My eyes narrowed as something clicked into place. Destiny was a word women seldom embraced except in reference to romance. And I felt a flare of victorious pleasure. “Oh, well done, Emily Sloane. I almost believed you to be driven by pure patriotic gumption. Then I remembered the lipstick.” Before she could purse her guilty red lips, I accused, “Far be it from me to say a woman cannot be driven by patriotism alone, but you have a secondary motive, my friend. You’re hoping to rendezvous with my nephew.”
She puffed up with offense. “Insulting and outrageous!”
“I know you’ve been exchanging letters with him.” I felt smug and self-satisfied that my matchmaking had borne fruit. News of Victor’s wound must have pushed her into realizing her true feelings and—
“I am fond of your nephew,” she said, flushing from red to purple. “But—but if you must know—I’ve formed an attachment to a French officer.”
A French officer? I was at once shocked and deflated. “Do tell . . .”
“You know him. We took tea with his mother and sister before the war.”
I felt my eyes bug. “The Baron de LaGrange?”
Drat. The very tall bachelor baron was stiff competition for my nephew, indeed. Miss Sloane already had money, after all; what she didn’t have was Old World prestige, and a Frenchman with even a minor noble title could give her that.
“Lieutenant LaGrange is a wonderfully interesting man,” she said. “With interesting ideas about technology. He believes France must have an air corps and intends to join.”
Only Emily Sloane would find herself enraptured by a man who wrote to her of technology. Thus, I realized my efforts to match her with artistic Victor had always been doomed. Sourly, I complained, “Aeroplanes are diabolical inventions.”
“Which is why we need men heroic enough to fly them.” Emily’s decidedly stiff upper lip quivered on the word heroic.
Oh, dear. She was quite gone for the man. I supposed that was all the more reason for us to save the world before this war chewed up a whole generation of gallant young men like my nephew and her French baron.
* * *
—
“Patience, darling!” I said, pins between my teeth, trying to keep Billy from squirming away. “Don’t you want to look fetching onstage as Lafayette? I need to fix the button on your uniform.”
With the curtains of the Century Theatre set to rise, my son trembled with stage fright. “But I c-can’t do it.”
I put away the pins and took his shaking hands in mine. “It’s only a case of nerves, darling. It happens to everyone.”
Miss Sloane was trying to quiet the child performers, and if my son didn’t lead them onstage, The Children’s Revolution would be a catastrophe. Hell’s bells, what would my husband say to encourage him? Probably he’d regale our son with tales of meeting Butch Cassidy, or tell him how he once charged up San Juan Hill dodging a hail of bullets. Those were the sorts of things that inspired boys. I had nothing comparable to offer. I could only say something that would have helped me as a child. “If you go out onto that stage tonight, you’ll look back with pride to have been of real service at so young an age. And you’ll know you’re a person of consequence, no matter who your mother and father might be.”
Billy looked hopeful. “What if I forget my l-lines?”
“You won’t. That’s why we practiced. You’re going to be marvelous!”
Fortunately my youngest—freckled, precocious Ashley—all but vibrated in eagerness to perform his part . . . which helped his older brother muster his courage. The musicians took up their instruments as the cream of New York society settled in for a show, then Billy blew out a breath and stepped onstage. I watched, heart in my throat, only to realize Miss Sloane was watching me.
“It’s too late to tell me this was a mistake,” I whispered.
“I was going to tell you that I wish I’d had a mother like you.”
I leaned my shoulder against hers in fond appreciation—and for support when Billy spoke his first lines. Oh, he stuttered, but it was scarcely noticeable, and the audience loved every minute! I stood in the wings, basking . . . and that’s when I saw him.
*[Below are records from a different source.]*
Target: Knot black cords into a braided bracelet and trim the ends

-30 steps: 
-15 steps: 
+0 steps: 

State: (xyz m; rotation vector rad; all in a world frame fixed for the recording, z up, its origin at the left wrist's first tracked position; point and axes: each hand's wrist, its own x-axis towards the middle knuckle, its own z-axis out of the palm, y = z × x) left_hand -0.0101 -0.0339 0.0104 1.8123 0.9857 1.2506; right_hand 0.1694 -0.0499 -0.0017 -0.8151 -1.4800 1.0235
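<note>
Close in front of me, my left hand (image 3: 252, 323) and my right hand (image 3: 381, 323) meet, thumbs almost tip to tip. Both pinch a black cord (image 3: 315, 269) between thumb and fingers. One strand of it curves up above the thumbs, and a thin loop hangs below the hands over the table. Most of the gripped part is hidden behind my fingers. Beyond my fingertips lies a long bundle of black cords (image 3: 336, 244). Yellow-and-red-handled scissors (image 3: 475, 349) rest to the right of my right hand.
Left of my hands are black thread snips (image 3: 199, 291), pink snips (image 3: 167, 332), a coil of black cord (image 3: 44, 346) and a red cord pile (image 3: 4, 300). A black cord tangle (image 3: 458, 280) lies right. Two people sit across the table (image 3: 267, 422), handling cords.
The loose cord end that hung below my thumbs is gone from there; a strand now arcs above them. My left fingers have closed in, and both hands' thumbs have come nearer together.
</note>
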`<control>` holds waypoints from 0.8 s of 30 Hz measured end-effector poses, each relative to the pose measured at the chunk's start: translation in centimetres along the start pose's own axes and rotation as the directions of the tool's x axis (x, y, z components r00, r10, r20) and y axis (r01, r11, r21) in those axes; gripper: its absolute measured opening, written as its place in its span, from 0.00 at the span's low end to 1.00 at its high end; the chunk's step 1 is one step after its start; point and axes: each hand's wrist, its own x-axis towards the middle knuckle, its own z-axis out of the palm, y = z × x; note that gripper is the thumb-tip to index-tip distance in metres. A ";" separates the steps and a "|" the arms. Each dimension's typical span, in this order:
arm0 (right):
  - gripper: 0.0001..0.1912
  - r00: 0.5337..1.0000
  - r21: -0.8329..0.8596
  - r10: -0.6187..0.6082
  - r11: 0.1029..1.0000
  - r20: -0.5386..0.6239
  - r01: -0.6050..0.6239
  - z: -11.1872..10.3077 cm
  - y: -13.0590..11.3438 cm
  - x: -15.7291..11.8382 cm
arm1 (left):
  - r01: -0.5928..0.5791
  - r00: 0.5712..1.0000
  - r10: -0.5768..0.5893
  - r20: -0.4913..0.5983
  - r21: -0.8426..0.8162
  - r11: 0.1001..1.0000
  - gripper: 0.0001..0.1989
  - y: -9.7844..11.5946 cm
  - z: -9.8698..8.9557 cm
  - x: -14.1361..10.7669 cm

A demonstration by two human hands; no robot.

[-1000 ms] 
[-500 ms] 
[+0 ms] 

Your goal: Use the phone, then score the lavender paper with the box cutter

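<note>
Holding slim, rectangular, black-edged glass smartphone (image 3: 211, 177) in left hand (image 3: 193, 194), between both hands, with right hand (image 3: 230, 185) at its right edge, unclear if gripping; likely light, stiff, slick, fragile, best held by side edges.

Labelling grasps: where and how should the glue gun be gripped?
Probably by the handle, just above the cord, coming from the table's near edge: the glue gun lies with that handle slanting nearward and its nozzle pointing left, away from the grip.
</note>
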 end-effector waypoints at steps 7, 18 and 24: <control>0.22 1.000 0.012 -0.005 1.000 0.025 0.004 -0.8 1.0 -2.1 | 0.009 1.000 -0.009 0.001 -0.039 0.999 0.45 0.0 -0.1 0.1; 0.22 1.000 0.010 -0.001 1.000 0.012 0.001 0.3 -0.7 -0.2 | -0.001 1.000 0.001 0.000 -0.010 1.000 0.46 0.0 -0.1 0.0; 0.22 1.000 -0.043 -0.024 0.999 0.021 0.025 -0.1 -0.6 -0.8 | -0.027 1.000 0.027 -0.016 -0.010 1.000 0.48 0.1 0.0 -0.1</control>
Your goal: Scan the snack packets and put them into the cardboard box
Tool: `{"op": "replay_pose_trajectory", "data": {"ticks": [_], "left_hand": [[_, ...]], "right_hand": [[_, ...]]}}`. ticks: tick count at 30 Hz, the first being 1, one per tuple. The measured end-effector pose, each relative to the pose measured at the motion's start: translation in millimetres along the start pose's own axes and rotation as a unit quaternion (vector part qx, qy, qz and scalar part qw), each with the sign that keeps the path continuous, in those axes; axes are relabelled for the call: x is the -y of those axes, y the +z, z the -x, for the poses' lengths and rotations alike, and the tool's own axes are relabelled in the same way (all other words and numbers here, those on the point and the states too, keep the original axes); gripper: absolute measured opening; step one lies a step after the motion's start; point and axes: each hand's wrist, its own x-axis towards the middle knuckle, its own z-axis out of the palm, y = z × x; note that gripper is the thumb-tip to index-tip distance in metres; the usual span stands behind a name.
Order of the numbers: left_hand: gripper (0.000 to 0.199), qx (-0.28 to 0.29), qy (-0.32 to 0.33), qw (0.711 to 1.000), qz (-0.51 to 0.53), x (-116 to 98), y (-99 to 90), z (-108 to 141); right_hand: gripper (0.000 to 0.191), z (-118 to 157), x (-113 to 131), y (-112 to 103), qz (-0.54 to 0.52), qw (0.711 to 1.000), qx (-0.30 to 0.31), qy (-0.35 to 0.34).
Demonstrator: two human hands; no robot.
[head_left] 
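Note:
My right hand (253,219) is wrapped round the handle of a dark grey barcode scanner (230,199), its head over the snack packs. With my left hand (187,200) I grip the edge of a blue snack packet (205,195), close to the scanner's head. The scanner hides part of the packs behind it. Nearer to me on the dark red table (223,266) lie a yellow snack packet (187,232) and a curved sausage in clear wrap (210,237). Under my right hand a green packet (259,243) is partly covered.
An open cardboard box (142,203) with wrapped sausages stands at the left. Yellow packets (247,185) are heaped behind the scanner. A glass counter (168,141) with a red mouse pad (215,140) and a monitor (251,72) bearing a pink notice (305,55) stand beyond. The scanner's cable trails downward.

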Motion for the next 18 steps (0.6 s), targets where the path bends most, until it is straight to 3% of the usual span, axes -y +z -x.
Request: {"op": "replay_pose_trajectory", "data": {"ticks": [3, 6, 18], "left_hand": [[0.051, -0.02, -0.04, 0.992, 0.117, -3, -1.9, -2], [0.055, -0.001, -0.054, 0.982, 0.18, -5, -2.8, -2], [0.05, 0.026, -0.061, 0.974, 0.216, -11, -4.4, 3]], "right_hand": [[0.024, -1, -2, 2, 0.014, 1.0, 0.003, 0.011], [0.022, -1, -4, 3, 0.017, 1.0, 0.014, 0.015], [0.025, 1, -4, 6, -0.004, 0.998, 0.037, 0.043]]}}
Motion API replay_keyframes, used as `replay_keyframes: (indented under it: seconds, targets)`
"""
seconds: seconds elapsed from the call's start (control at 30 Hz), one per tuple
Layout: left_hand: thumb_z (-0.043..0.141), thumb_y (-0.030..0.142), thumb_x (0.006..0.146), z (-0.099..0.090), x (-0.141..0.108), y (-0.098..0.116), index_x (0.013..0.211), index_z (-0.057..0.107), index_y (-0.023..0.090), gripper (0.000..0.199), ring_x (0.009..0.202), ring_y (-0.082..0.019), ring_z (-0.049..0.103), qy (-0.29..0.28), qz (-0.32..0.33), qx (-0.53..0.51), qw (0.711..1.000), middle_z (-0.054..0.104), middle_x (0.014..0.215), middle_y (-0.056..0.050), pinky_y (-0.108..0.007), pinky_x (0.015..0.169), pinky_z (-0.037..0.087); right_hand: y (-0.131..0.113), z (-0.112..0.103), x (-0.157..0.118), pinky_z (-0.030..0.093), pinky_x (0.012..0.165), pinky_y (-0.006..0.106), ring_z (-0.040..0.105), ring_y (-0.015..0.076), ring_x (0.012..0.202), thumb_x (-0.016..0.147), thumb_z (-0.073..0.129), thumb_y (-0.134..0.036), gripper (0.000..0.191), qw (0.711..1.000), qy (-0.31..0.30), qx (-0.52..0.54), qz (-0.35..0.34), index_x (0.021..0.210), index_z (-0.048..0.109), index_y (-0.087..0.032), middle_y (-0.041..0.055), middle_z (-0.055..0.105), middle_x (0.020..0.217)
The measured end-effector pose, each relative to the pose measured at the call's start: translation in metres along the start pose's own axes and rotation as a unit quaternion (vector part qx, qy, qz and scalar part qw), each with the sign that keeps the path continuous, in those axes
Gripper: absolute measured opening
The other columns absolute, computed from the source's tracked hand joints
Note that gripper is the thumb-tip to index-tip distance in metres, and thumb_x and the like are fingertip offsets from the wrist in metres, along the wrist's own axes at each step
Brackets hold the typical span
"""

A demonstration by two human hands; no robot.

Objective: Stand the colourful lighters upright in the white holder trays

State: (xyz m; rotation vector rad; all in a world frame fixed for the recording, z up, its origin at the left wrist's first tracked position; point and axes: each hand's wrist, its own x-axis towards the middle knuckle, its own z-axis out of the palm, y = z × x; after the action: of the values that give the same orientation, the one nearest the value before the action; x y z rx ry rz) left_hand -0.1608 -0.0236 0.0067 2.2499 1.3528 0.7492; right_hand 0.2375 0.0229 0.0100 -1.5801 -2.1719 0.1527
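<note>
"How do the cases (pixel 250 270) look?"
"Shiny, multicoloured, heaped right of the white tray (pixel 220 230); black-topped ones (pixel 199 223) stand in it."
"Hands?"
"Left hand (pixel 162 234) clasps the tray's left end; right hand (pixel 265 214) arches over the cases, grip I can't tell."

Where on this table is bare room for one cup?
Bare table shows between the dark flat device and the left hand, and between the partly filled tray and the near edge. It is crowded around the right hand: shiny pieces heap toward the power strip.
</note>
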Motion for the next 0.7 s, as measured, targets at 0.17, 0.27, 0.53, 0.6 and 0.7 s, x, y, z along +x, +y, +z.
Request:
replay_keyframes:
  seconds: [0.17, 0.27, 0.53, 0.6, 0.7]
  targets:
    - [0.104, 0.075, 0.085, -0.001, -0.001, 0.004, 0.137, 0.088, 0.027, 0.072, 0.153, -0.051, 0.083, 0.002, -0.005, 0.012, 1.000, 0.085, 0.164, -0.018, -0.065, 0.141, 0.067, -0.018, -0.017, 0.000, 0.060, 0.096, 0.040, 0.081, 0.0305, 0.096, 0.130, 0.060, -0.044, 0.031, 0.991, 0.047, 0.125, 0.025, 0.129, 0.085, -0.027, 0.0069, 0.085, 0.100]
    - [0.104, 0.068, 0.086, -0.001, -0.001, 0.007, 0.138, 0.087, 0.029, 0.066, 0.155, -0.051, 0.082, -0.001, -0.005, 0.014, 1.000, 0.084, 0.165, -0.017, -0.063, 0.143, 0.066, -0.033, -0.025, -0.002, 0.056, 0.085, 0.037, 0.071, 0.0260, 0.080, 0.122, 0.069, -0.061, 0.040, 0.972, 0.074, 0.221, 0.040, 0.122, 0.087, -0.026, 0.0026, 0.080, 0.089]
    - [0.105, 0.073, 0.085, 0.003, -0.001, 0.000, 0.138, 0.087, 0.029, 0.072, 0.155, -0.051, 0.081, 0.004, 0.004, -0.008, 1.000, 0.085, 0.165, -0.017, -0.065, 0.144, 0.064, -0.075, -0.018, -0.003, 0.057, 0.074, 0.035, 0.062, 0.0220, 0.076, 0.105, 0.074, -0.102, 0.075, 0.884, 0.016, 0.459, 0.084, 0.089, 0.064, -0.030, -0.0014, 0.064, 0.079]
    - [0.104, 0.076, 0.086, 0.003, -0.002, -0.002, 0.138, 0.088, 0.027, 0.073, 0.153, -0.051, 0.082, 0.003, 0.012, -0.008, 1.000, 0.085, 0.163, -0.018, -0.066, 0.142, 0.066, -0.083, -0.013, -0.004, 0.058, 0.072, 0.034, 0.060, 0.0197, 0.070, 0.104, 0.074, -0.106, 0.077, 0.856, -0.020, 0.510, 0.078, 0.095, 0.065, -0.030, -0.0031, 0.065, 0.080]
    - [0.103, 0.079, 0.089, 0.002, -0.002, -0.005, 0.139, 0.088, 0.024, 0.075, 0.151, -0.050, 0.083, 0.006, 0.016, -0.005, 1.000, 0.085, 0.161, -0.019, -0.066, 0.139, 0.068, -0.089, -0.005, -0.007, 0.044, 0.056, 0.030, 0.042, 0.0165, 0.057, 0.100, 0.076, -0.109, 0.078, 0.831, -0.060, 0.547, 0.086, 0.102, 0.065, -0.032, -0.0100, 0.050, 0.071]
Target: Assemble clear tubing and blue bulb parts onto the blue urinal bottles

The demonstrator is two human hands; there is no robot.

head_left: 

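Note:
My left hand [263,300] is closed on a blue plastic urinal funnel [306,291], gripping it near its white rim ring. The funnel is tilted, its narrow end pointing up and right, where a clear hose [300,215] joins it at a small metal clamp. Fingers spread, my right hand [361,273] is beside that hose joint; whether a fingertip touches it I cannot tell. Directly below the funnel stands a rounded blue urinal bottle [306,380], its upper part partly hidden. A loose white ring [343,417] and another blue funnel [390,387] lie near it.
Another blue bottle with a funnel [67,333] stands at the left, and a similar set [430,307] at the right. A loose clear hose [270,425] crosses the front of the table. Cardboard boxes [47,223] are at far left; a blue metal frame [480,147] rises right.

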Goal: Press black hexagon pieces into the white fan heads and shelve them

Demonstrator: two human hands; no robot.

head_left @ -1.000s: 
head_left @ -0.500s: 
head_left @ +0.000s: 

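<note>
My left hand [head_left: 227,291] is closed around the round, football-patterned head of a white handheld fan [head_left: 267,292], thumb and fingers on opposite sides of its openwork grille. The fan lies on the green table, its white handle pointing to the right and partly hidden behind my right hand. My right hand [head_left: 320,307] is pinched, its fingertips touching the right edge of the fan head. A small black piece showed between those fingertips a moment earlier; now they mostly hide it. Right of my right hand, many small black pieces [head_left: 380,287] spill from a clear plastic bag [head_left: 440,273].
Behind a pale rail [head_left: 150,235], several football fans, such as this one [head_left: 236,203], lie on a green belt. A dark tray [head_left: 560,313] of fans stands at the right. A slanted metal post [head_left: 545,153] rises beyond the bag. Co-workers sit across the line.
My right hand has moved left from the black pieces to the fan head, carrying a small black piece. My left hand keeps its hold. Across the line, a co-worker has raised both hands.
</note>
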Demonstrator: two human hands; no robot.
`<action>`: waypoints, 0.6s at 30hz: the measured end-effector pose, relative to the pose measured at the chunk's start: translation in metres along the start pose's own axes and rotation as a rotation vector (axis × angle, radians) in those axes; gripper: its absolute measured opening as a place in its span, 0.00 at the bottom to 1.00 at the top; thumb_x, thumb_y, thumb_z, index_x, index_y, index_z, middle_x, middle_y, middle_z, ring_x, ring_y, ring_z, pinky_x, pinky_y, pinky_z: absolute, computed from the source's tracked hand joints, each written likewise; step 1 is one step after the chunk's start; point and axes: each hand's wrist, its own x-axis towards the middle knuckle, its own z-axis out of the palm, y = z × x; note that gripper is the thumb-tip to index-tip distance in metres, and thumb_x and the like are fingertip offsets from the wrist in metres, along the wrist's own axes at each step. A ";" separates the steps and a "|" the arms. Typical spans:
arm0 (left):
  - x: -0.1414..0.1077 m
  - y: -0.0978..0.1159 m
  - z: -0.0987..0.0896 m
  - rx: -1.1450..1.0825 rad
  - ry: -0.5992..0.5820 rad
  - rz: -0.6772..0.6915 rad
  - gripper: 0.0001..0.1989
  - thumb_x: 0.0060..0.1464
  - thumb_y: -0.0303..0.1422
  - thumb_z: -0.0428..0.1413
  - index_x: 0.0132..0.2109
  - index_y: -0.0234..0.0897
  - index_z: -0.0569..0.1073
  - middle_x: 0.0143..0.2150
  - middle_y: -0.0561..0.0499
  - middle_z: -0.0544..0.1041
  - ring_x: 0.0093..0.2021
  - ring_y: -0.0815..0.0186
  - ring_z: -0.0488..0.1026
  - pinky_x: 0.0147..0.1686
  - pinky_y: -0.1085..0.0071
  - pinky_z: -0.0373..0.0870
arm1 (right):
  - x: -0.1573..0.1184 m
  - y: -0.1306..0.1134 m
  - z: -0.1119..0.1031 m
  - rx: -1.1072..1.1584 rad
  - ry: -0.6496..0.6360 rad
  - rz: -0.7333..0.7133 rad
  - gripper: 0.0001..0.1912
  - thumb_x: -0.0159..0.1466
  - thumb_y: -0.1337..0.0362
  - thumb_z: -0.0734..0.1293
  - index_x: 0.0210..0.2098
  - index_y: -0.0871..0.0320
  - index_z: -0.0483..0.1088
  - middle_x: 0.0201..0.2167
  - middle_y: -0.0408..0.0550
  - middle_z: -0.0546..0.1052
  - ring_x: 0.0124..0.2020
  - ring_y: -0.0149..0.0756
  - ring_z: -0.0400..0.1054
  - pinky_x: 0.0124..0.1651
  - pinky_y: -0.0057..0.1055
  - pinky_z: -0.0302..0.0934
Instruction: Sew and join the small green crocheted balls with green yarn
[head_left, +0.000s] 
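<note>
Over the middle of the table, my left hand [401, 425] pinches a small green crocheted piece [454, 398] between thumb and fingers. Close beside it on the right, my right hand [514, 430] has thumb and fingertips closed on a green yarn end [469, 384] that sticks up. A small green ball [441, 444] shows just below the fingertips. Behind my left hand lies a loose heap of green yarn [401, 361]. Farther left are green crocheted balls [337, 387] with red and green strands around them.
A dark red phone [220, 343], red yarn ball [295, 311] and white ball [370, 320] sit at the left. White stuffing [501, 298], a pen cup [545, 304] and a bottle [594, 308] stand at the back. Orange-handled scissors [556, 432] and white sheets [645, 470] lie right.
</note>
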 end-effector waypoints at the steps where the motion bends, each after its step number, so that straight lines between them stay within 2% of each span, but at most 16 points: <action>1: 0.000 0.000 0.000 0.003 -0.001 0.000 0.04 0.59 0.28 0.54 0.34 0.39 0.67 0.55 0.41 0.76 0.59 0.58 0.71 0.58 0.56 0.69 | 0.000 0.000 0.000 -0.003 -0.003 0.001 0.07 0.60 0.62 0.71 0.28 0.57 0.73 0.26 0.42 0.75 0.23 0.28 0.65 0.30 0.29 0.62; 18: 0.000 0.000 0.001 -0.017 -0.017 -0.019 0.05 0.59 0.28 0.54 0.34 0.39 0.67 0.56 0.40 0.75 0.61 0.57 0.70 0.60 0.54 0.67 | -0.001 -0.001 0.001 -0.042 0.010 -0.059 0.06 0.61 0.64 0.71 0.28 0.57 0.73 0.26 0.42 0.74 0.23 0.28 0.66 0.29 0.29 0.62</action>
“He’s here,” I whispered urgently, tugging Emily’s sleeve.
“Who?” she asked.
“The president!”
She gave a dubious little snort, because neither of us esteemed the bespectacled Woodrow Wilson and his feeble administration, but that wasn’t the president I meant. I pointed to the colonnaded balcony, where sat our fiery Theodore Roosevelt—the former president and the man who might soon be president again. My heartbeat quickened, knowing his presence at our play would be understood by everybody as a stamp of approval.